Their mirror mosaic is just one of the entire series of thought-provoking and sometimes controversial work. Brilliant stuff!
By skewing and shearing everyday objects, (well.. ok.. everyday objects AND a skull), Robert Lazzarini forces upon his audience a new perspective that warps and distorts. I can imagine feeling disoriented viewing these art pieces, which is the best compliment you can pay.

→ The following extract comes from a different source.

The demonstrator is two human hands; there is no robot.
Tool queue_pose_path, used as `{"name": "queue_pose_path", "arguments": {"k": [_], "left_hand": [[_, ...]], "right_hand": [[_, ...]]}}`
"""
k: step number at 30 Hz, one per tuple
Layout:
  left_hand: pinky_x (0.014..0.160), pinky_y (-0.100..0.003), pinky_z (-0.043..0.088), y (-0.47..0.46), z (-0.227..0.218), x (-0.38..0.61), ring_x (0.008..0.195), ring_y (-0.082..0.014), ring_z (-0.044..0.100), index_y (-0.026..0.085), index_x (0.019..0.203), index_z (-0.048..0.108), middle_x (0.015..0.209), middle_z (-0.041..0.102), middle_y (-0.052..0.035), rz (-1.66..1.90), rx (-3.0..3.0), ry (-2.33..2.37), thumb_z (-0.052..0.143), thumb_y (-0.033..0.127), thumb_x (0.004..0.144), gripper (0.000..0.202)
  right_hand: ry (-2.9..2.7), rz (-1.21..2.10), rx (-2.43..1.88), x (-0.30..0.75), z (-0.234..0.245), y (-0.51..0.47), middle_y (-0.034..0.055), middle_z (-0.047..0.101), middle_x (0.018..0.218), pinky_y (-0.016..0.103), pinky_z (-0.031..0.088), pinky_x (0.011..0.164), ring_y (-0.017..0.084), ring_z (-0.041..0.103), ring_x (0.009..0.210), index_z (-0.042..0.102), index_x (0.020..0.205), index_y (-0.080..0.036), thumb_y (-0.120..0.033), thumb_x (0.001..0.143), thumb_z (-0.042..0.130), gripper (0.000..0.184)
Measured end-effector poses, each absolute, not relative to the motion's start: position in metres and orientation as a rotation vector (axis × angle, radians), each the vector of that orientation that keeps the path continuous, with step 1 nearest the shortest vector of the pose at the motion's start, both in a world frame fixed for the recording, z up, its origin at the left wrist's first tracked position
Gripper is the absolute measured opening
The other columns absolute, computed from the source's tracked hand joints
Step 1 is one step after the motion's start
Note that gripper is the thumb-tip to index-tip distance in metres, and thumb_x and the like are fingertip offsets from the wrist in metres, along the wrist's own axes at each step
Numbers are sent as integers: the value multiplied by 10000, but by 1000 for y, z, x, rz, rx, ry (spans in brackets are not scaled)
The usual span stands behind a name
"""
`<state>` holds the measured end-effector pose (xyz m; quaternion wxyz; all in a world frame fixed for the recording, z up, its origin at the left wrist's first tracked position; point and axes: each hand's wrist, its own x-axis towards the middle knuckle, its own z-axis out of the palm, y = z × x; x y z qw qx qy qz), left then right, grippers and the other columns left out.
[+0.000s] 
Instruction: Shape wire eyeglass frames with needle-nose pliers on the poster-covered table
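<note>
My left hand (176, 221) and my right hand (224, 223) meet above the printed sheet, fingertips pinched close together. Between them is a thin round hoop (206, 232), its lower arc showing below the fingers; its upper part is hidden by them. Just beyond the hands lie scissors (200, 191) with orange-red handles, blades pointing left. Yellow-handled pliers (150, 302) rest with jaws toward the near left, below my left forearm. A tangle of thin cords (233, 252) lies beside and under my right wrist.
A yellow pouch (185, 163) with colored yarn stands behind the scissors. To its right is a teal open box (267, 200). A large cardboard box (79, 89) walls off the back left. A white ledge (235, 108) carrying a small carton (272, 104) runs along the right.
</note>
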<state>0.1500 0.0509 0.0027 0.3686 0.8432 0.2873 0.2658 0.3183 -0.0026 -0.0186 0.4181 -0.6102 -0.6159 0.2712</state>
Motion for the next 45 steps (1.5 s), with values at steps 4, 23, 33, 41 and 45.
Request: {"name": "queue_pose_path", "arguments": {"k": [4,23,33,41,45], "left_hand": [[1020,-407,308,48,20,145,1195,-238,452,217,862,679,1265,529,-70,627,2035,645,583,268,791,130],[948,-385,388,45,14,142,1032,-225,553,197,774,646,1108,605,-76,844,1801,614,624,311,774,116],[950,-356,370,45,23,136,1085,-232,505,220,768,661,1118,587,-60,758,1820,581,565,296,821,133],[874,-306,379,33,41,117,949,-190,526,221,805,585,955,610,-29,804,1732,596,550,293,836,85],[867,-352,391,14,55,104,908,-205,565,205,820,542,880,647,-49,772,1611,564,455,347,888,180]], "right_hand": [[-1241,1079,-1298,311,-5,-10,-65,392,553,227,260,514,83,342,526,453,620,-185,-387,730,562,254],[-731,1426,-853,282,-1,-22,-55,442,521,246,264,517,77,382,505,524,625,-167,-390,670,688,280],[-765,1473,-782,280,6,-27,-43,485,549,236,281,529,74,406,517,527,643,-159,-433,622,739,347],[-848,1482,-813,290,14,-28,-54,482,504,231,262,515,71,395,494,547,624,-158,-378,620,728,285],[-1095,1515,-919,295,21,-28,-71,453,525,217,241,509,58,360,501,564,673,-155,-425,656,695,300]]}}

These are some seriously sick drawings, from Crayola crayons, by artist/illustrator Winnie Truong
Daniel Weil latest extraordinary project is a clock, its parts stripped from each other and displayed for the word to see. All the basic runnings of the a clock is there, beautifully presented, all plated in chrome. I especially love how the numbers for the hours and seconds were done, one set on the inside rim, and the other on the outside. Simply beautiful!
Peter Alexander is an established American artist whose series of resin sculptures, done in the sixties and seventies seems so ultra modern and minimal, really spoke to me. I simply love the gently gradating colours and the precision of his execution. Who does not fall in love with a solid block of resin?
What a beautiful and poetic discovery, and what a stunning execution! by Peter Wegner
Richard Wilkinson has amazing skills in photoshop, rendering lifelike birds for a magazine spread. What’s more amazing is that he generously captured his process in an animated GIF for some unadulterated coolness. (The GIFs are huge so may take a while to load, but completely worth your time. I promise.)
An interesting take on taxes and the government. Design studio Beta Tank have designed a chair with moving panels that transform it from a functional object (on which tax is payable at 19%) to an art object (tax payable at 7%). By deliberately creating an object that is purposefully unusable, the object avoids the high tax rate. via Dezeen
Simon Duhamel has an amazing series of photographs, where he perfectly lit a series of bubble packing infront of bright primary coloured background to amazing results.
Jason Hopkins envisions a perfect human form, based on geometric shapes and organic curves. The resulting images are scarily familiar, but hauntingly alien and seriously scary.
Viennese/Croatian design collective Numen / For Use has created a web cocoon only out of packing tape, all 117,000 feet and 100 pounds of it. Drawing inspiration from a dancer’s movement across the space, the resulting web is strong enough to support visitors climbing into and all over it. via Fast Company
Florentijn Hofman’s Fat Monkey made entirely out of flipflops!
Fat Monkey (Macaco Gordo)
Sao Paulo 2010
5 x 4 x 15 meters
Inflatable and flip flops
The Fat Monkey is a site specific work which was created out of the question from the Pixelshow to make a sculpture during their conference in 2010. Made with the help of local students and made from the brazilian icon; the flip flop which obviously works as one of the 10.000 pixels. The fat monkey is a work in the series Obeastitas.